▸ Requirement
Among the entries below, find the lines with the word "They" and return them.

Entries taken from a collection
________

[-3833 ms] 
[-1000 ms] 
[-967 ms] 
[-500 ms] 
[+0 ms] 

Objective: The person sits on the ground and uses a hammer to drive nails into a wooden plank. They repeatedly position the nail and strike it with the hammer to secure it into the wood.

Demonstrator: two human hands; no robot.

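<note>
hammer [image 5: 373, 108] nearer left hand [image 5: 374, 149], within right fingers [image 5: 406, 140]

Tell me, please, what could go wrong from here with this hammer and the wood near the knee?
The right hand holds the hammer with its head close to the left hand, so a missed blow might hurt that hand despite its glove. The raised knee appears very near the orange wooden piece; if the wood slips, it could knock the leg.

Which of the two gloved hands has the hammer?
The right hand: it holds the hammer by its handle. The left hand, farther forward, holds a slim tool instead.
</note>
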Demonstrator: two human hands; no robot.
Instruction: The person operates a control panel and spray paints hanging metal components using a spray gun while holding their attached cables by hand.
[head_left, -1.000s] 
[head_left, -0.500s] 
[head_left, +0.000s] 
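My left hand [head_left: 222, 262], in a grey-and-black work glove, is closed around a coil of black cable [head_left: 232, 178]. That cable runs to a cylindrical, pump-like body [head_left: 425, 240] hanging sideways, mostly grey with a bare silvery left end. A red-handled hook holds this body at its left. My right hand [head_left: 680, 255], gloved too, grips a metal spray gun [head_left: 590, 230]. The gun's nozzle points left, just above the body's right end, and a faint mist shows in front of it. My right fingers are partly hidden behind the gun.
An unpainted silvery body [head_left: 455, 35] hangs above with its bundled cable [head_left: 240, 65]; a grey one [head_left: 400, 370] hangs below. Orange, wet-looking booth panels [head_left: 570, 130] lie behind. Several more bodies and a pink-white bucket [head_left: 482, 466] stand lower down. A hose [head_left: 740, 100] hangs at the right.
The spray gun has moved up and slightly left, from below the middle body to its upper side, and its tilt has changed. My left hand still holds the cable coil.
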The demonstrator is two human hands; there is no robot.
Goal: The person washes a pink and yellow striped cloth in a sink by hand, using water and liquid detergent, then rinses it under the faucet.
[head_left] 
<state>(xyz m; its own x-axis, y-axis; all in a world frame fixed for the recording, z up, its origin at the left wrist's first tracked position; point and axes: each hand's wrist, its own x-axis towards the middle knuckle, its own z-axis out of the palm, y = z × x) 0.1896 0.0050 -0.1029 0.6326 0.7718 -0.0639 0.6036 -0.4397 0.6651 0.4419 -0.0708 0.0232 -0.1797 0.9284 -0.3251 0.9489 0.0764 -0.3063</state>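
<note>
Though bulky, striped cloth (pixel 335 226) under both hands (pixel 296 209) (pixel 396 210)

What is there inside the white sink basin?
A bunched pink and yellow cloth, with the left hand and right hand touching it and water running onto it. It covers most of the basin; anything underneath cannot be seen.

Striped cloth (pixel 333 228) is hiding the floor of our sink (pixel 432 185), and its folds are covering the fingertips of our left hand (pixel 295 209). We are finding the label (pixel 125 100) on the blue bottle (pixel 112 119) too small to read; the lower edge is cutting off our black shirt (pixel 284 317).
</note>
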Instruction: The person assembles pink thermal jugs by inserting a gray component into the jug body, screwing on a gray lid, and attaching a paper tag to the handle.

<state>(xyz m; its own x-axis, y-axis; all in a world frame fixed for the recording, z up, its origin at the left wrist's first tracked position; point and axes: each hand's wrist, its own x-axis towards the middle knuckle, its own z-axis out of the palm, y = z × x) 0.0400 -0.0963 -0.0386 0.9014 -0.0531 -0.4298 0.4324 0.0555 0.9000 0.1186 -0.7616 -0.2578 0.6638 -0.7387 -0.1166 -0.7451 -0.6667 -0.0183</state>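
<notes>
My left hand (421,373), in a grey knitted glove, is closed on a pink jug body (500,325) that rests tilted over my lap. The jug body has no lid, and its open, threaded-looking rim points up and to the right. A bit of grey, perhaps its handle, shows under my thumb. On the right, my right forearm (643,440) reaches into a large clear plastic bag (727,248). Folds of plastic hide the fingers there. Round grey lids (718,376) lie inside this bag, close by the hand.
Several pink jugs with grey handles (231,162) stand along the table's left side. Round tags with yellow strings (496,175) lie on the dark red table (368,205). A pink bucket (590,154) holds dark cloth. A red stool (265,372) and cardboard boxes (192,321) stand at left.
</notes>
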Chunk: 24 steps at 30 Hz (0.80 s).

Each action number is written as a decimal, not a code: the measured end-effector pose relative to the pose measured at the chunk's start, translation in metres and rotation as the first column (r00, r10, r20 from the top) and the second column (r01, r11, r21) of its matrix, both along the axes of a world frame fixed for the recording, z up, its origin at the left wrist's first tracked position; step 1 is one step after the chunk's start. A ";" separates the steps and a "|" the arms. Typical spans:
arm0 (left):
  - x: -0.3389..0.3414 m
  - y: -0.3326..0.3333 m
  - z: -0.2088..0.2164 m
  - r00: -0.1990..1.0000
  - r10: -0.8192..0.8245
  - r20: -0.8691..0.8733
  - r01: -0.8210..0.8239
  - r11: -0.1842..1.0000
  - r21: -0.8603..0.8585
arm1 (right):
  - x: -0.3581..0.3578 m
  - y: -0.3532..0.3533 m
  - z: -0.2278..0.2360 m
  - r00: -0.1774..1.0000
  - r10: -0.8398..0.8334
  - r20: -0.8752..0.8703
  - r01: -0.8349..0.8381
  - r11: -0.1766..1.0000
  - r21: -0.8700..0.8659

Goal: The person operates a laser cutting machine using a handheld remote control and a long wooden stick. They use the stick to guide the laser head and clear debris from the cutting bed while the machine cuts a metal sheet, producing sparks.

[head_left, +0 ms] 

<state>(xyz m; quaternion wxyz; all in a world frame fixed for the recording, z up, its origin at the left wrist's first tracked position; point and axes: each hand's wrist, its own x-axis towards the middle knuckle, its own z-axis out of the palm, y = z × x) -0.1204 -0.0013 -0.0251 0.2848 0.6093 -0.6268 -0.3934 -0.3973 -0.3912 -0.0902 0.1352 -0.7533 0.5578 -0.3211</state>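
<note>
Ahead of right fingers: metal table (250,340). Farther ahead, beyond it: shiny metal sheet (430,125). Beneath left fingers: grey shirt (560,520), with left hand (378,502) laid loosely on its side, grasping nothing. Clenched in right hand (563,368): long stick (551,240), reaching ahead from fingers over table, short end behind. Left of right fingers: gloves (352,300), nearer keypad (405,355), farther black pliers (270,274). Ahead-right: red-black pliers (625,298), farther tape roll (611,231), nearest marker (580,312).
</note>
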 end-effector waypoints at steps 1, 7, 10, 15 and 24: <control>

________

▸ Output below
Objective: The person sits on the ground and uses a hammer to drive nails into a wooden plank. They repeatedly position the nail and strike it with the hammer to secure it into the wood.
Goal: The person operates a laser cutting machine using a handheld remote control and a long wooden stick. They use the stick to guide the laser head and clear debris from the cutting bed while the machine cuts a metal sheet, producing sparks.

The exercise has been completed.